### REQUIRED WORK
The expected output is exactly the lines below, starting at the line with "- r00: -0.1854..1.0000" and ending at the line with "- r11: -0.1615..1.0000", both included; no other line belongs in it.

= = =

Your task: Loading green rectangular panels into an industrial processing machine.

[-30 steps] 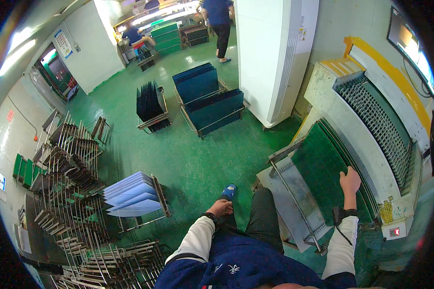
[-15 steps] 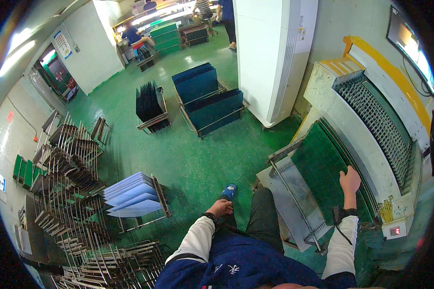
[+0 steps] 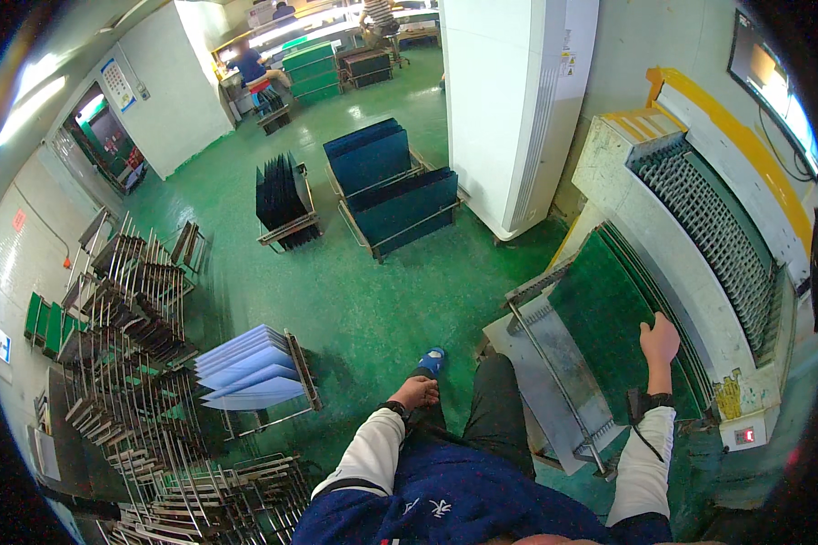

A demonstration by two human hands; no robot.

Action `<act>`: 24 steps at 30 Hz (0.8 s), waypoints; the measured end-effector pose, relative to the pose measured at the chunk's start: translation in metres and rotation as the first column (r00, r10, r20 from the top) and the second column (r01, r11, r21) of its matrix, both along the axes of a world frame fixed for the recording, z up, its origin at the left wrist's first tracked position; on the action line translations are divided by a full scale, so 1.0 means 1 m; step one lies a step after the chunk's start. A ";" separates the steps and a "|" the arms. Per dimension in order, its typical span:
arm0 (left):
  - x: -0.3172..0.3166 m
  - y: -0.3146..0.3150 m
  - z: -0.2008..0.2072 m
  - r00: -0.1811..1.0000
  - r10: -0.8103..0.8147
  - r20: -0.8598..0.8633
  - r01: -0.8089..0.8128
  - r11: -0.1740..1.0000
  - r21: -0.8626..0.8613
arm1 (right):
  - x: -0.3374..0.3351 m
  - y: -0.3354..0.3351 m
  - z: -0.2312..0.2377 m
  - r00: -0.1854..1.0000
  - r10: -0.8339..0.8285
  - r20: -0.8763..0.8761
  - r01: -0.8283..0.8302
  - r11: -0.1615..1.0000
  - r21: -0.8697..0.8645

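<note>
My right hand is at the upper edge of a green panel, its fingers curled and closed on that edge. Several such panels stand side by side in a metal rack at my right. The fingertips are partly hidden by the hand itself. My left hand hangs in front of my body, above my leg, with its fingers folded in and nothing visible in it. Beside the rack, a machine has a curved row of metal rollers.
On the left stand many stacked metal racks and a rack of pale blue sheets. Dark panel racks and blue panel racks stand ahead on the green floor. A tall white cabinet is beside the machine. People sit at lit benches behind.
A person standing at the back has passed almost out of sight behind the white cabinet. My two hands and the panels look the same.
</note>
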State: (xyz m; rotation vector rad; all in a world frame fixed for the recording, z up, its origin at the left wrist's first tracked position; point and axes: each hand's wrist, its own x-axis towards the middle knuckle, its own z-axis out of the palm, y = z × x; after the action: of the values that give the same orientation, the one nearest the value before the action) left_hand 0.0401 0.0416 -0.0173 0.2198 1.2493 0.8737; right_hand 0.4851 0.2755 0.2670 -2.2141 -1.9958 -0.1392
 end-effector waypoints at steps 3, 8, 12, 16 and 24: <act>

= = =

### TASK SOLUTION
  - r00: -0.1854..1.0000
  - r10: -0.8339..0.8285
  - r20: -0.8763..0.8761
  - r01: -0.8283..0.8302
  - r11: -0.1615..1.0000

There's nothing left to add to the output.